Materials and Methods:
In this study, 3600 mammograms from our institution acquired in 2021 were analyzed. The quality of the breast positioning was assessed using a commercial AI software platform (b-box version 1.1, b-rayZ AG, Schlieren, Switzerland) for each breast. Craniocaudal (CC) and mediolateral oblique (MLO) projections were examined, according to the PGMI criteria. To access the impact of the software on the acquired image quality, 1205 images were evaluated before the integration and 2395 images were evaluated 3 months after the integration of the software into the daily routine.

Results:
After 3 months of software usage, the percentage of examinations considered perfect increased from 40% to 60%. The percentage of images considered inadequate decreased from 3% to 0.6%. The degree of improvement depended on the professional experience of the radiographer. With the help of the real-time visual feedback, especially less experienced radiographers, with fewer than 50 mammograms per year were able to improve the image quality.

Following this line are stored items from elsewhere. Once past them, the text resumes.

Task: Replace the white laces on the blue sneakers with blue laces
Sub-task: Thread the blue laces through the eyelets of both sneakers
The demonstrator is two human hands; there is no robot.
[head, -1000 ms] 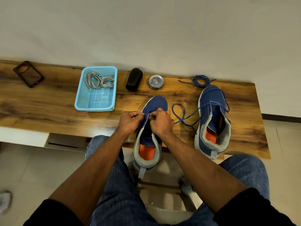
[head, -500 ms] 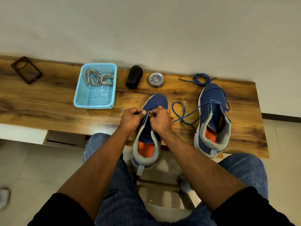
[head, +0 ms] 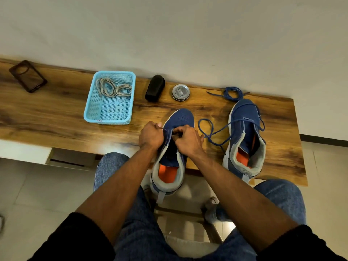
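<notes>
Between the earlier pictures and this one, both hands had crept a little up the near sneaker toward its toe, the fists closing tighter over the lace area; nothing else on the bench had shifted.

The wooden bench (head: 56,117) ran along the wall and carried everything. On it, the near sneaker (head: 178,119) lay in front of the person with its heel hanging over the front edge, orange insole showing. The second sneaker (head: 244,117) stood to its right, apart from it, toe toward the wall. A light blue basket (head: 110,120) sat to the left, holding the white laces (head: 113,89) bunched at its far end.

The left hand (head: 150,137) had curled fingers pinching a blue lace (head: 211,130) at the left side of the near sneaker's throat. The right hand (head: 188,140) gripped the same lace on the right side, knuckles up. From there the lace looped across the wood and ran to the second sneaker's front eyelets. A spare coil of blue lace (head: 232,94) lay by the wall beyond that shoe's toe.

A dark phone case (head: 28,76), a black oblong object (head: 155,88) and a round tin (head: 180,92) rested farther back.
</notes>
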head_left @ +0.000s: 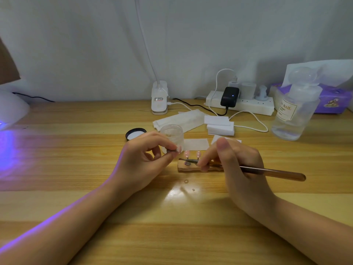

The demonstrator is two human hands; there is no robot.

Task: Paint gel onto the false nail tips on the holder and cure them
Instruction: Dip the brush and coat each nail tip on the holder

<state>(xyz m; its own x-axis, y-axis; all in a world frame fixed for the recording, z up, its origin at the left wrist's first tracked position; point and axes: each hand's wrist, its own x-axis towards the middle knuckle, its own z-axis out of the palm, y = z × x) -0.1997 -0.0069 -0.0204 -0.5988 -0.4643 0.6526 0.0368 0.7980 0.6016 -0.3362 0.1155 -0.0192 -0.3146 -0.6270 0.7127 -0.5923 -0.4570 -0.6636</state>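
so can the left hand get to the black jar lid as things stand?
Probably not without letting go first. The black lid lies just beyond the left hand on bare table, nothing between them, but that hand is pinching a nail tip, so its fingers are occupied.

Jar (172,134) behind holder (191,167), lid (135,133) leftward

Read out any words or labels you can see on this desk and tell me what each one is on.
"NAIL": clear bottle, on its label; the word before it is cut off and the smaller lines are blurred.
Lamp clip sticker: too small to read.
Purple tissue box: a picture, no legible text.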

Moderate/inadequate images dropped from 9% to 3%. Additionally, the acquired image quality of more experienced radiographers improved by reducing moderate/inadequate images from 18% to 8%. Results are proven to be statistically significant with a p-value of 0.002.

Conclusion:
Automated and real-time quality assurance of mammograms in the daily routine significantly improved the image quality at the institution. The radiographer’s professional development, the institution’s quality standards, and documentation can be easily assessed and tracked with a good software platform. AI-driven software platforms can assist radiographers working in breast imaging by improving the positioning of the breast, resulting in significantly higher-quality images within short-term usage.